1.         Retaliation Against Employees for Filing MCAD/EEOC Charges is Prohibited, Even if the Allegations in the Charge are Without Merit

 

 

            Under Chapter 151B, Title VII, the ADEA and the ADA, an employer may not retaliate against an employee for complaining of discrimination.  An employee filing an MCAD/EEOC complaint has unquestionably engaged in protected conduct.  The anti-retaliation provision of Chapter 151B provides in part:  "It shall be an unlawful practice: . . . 4.  For any . . . employer . . . to . . . discriminate against any person because he has opposed any practices forbidden under this chapter or because he has filed a complaint . . ." (emphasis added).  G.L. ch. 151B, § 4(4); see 42 U.S.C. § 2000e-3(a).

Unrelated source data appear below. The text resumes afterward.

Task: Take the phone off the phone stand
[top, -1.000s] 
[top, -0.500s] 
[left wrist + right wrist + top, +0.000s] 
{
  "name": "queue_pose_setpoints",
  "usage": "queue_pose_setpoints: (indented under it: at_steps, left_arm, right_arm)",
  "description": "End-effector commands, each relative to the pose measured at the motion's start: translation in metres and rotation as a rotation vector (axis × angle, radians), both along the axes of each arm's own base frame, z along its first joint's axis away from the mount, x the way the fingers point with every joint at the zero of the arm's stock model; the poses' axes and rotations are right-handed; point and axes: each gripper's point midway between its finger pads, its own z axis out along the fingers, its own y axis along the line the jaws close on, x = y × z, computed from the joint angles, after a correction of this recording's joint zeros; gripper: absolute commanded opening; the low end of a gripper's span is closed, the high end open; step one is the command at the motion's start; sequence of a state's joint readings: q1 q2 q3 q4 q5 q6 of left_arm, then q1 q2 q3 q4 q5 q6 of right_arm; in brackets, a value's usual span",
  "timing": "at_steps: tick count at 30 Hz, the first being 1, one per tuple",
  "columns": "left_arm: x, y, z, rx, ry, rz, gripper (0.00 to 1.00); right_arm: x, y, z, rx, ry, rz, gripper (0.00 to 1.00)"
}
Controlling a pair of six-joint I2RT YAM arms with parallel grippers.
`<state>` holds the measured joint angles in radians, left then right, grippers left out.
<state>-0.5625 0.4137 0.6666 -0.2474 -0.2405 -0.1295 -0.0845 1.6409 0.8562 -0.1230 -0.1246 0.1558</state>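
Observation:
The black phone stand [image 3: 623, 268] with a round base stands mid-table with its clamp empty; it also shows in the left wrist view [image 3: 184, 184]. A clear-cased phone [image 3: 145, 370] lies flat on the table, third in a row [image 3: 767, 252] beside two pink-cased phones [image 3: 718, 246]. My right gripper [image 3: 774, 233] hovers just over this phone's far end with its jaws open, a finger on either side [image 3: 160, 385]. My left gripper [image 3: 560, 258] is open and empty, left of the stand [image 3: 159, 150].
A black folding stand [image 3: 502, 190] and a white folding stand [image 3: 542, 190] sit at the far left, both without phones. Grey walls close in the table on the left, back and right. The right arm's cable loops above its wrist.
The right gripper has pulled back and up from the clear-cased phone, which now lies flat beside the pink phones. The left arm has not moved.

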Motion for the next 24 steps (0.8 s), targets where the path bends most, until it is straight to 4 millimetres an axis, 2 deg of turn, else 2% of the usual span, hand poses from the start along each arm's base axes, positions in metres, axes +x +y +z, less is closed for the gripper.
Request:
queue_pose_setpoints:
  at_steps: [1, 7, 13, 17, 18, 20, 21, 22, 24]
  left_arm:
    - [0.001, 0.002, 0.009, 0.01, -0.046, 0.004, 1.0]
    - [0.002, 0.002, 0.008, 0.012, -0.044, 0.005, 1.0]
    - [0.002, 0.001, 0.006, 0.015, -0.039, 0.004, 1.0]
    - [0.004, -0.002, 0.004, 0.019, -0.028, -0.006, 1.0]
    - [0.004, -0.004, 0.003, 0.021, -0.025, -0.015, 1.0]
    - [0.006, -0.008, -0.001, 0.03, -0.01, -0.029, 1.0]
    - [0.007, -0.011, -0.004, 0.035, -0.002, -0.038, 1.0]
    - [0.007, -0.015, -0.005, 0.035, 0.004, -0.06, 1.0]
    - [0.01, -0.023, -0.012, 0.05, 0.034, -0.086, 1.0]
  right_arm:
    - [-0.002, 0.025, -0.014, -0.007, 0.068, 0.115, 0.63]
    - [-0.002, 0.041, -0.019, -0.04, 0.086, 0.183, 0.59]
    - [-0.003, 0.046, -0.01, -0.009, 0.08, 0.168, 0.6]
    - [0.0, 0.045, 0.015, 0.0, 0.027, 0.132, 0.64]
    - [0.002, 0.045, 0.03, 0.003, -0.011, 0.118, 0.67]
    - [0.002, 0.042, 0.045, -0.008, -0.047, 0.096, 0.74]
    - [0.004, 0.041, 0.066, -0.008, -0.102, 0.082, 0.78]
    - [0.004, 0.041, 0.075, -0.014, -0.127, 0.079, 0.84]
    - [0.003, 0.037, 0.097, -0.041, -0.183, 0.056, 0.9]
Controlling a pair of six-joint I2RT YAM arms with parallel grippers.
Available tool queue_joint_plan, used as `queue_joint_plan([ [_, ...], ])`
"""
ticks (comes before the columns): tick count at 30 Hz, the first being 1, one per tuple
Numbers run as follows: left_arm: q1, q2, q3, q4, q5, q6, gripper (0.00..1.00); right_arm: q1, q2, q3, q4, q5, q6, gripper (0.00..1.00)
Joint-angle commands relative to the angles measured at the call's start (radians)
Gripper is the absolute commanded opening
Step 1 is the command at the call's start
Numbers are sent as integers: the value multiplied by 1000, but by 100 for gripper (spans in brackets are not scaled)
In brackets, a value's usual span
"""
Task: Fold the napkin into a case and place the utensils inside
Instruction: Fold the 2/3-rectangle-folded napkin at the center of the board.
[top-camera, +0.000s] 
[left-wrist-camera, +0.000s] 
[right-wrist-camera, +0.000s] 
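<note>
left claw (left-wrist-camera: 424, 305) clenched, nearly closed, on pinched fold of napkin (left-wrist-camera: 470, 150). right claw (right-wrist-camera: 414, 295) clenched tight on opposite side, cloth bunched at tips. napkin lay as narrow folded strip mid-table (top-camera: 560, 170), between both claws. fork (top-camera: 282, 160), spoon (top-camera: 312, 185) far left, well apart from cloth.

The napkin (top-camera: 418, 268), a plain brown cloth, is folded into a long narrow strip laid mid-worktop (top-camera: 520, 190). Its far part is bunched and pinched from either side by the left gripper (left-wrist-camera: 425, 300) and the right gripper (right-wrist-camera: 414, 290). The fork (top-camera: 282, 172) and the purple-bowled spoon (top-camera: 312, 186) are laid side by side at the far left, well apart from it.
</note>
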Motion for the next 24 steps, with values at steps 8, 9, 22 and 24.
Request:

            Submission of a charge of discrimination is protected conduct, even if the employee's belief that discrimination has occurred is mistaken.  Franchere & Baillargeon v. Power Test Gas Co., 8 MDLR 1219, 1246 (1986); Brunson v. Belcherton State School, 9 MDLR 1295, 1325 (1987); Galotti v. Belmont, 6 MDLR 1669 (1984).  The filing of the charge constitutes protected conduct, even if the charge is neither valid nor reasonable.  Wyatt v. City of Boston, 35 F.3d 13, 15 (1st Cir. 1994). 

            The obvious purpose behind the retaliation provisions is to permit those filing charges to act without fear of retribution and unnecessary financial hardship.  The legislatures intended a full airing of suspicions of discrimination, to permit the administrative agencies to fully investigate potentially unlawful employment practices.

 

2.         A Counterclaim Severely Disadvantages an MCAD Complainant as to Constitute a Retaliatory Action

 

 

            The employer may not initiate an adverse job action against an employee based on the filing of the complaint.  In addition, actionable retaliation includes reprisals that take place outside the work context.  Retaliation occurs when an employer reacts by “disadvantaging . . . persons engaged in protected activities.”  Hazel v. U.S. Postmaster General, 7 F.3d 1, 3 (1st Cir. 1993).  Retaliation may occur even after the employee has been fired and is no longer in the employer’s workforce.  Robinson v. Shell Oil Co., 117 S. Ct. 843 (1997).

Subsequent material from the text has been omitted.